The simplest fine-tuning call only needs a name and training data. Everything else – loss function, learning rate, batch size, number of epochs – is set to sensible defaults automatically.

1
2
3
4
5
6
7
8
9
from orca_sdk import PretrainedEmbeddingModel, LabeledMemoryset

memoryset = LabeledMemoryset.open("my_memoryset")

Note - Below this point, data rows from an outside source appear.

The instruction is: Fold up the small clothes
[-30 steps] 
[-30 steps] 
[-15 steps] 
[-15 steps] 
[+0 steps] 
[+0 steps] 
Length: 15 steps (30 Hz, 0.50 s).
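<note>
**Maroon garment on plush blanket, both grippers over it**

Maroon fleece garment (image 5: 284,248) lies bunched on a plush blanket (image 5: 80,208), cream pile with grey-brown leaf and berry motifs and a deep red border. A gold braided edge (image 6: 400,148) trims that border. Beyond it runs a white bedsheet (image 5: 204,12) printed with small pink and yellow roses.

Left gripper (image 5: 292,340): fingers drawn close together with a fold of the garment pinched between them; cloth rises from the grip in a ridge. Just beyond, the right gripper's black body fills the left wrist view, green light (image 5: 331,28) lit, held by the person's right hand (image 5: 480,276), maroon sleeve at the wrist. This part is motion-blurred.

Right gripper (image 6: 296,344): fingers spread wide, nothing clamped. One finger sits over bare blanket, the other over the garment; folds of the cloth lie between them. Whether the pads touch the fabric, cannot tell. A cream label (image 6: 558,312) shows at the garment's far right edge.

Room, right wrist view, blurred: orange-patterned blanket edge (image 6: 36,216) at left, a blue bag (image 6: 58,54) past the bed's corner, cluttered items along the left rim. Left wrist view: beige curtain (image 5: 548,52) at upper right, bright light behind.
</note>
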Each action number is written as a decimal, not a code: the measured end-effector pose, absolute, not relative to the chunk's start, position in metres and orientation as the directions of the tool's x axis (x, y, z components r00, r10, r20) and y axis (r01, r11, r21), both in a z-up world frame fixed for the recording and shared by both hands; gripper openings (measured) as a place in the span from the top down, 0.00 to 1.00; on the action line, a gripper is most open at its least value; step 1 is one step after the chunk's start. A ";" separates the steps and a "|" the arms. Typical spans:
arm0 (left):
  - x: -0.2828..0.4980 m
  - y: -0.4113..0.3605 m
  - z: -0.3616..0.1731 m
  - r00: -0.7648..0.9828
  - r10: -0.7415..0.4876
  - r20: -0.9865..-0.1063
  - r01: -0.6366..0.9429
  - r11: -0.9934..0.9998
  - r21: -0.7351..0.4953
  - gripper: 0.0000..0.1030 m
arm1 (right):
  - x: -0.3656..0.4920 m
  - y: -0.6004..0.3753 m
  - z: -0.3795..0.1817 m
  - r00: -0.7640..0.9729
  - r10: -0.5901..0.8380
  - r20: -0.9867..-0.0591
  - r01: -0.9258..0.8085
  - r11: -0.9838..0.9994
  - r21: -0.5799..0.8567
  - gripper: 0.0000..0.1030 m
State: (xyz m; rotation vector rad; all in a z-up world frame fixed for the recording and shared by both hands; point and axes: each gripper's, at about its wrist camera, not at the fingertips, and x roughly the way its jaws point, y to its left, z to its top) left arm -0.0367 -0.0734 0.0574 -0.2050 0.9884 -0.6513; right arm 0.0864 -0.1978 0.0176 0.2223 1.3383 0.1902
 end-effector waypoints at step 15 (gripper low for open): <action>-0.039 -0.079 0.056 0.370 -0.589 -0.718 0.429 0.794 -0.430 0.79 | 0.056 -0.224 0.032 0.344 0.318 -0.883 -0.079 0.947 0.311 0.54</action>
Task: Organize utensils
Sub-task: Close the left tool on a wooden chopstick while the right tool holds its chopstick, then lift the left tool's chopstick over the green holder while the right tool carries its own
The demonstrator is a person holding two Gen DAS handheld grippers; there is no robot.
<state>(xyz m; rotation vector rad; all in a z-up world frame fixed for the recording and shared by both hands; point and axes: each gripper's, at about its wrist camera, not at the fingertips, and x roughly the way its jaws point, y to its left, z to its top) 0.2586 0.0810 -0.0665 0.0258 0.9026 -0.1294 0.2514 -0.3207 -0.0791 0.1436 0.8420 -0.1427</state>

finetuned_model = PretrainedEmbeddingModel.F2LLM_160M.finetune( # (1)!
    "my_finetuned_model", # (2)!
    memoryset, # (3)!
    if_exists="open", # (4)!
)

  1. You can fine-tune any pretrained model. F2LLM_160M is a good general-purpose starting point.
  2. Every finetuned model needs a unique name.
  3. When you pass a LabeledMemoryset, the task type (classification) and target column are inferred automatically. You can also pass a Datasource with an explicit label_column or score_column.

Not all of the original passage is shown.